▸ Exercise requirements
Restate the material below word for word, from its first line to its last.

▸ Provided data

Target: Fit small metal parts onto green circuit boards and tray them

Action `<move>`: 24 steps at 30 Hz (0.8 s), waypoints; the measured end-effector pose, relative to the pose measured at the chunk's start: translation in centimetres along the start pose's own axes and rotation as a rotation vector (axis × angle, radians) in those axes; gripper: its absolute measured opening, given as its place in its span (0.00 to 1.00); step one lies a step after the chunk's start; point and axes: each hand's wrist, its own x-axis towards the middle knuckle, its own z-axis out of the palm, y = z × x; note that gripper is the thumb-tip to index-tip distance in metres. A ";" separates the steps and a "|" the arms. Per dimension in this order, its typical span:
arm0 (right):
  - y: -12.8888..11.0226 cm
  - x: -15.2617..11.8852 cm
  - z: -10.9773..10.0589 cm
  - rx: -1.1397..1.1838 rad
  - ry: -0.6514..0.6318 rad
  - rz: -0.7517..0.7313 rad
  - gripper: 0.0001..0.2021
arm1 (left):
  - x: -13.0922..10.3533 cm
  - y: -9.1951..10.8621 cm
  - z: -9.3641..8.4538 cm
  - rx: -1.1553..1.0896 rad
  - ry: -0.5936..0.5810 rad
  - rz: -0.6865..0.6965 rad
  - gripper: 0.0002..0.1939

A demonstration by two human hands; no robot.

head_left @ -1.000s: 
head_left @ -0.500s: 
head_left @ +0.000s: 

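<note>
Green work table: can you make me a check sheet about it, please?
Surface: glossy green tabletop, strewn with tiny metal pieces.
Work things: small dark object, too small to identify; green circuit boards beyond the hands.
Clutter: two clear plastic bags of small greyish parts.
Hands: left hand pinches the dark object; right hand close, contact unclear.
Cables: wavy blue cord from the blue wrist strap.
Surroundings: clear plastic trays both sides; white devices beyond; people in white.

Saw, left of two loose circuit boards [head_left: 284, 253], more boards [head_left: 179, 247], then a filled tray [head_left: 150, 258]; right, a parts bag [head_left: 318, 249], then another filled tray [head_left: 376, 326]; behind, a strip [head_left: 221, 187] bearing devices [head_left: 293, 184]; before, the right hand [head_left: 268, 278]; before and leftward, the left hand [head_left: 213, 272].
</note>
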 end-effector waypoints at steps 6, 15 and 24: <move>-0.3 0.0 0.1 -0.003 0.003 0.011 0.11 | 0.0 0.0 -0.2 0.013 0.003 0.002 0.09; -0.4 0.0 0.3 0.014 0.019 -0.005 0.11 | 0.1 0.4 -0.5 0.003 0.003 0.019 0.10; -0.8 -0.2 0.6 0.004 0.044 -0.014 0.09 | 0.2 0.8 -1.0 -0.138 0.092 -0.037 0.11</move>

▸ Reply to the exercise
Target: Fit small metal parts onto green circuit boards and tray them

Action `<move>`: 24 steps at 30 Hz (0.8 s), waypoints; the measured end-effector pose, relative to the pose measured at the chunk's start: translation in centimetres along the start pose's own axes and rotation as a rotation vector (axis × angle, radians) in those axes; gripper: its absolute measured opening, given as its place in its span (0.00 to 1.00); step one lies a step after the chunk's start; point and axes: each hand's wrist, its own x-axis towards the middle knuckle, its own z-axis out of the palm, y = z × x; note that gripper is the thumb-tip to index-tip distance in metres. A ";" separates the steps and a "|" the arms. Per dimension in this order, its typical span:
arm0 (right):
  - y: -12.8888..11.0226 cm
  - x: -15.2617..11.8852 cm
  - z: -10.9773..10.0589 cm
  - rx: -1.1397..1.1838 rad
  - ry: -0.6514..0.6318 rad
  - rz: -0.7517..0.7313 rad
  - gripper: 0.0001..0.2021
arm1 (left):
  - x: -13.0922..10.3533 cm
  - y: -9.1951..10.8621 cm
  - z: -9.3641..8.4538 cm
  - rx: -1.1553..1.0896 rad
  - ry: -0.5936..0.5810 rad
  - rz: -0.6865..0.6965 rad
  - gripper: 0.0002..0.1939

A demonstration by two human hands; no robot.

head_left @ -1.000s: 
head_left @ -0.500s: 
head_left @ +0.000s: 

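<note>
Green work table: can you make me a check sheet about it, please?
Surface: glossy green tabletop, strewn with tiny metal pieces.
Work things: small dark object, too small to identify; green circuit boards beyond the hands.
Clutter: two clear plastic bags of small greyish parts.
Hands: left hand pinches the dark object; right hand close, contact unclear.
Cables: wavy blue cord from the blue wrist strap.
Surroundings: clear plastic trays both sides; white devices beyond; people in white.

Saw, left of two loose circuit boards [head_left: 284, 253], more boards [head_left: 179, 247], then a filled tray [head_left: 150, 258]; right, a parts bag [head_left: 318, 249], then another filled tray [head_left: 376, 326]; behind, a strip [head_left: 221, 187] bearing devices [head_left: 293, 184]; before, the right hand [head_left: 268, 278]; before and leftward, the left hand [head_left: 213, 272].
</note>
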 end-effector waypoints at steps 6, 15 and 24: <move>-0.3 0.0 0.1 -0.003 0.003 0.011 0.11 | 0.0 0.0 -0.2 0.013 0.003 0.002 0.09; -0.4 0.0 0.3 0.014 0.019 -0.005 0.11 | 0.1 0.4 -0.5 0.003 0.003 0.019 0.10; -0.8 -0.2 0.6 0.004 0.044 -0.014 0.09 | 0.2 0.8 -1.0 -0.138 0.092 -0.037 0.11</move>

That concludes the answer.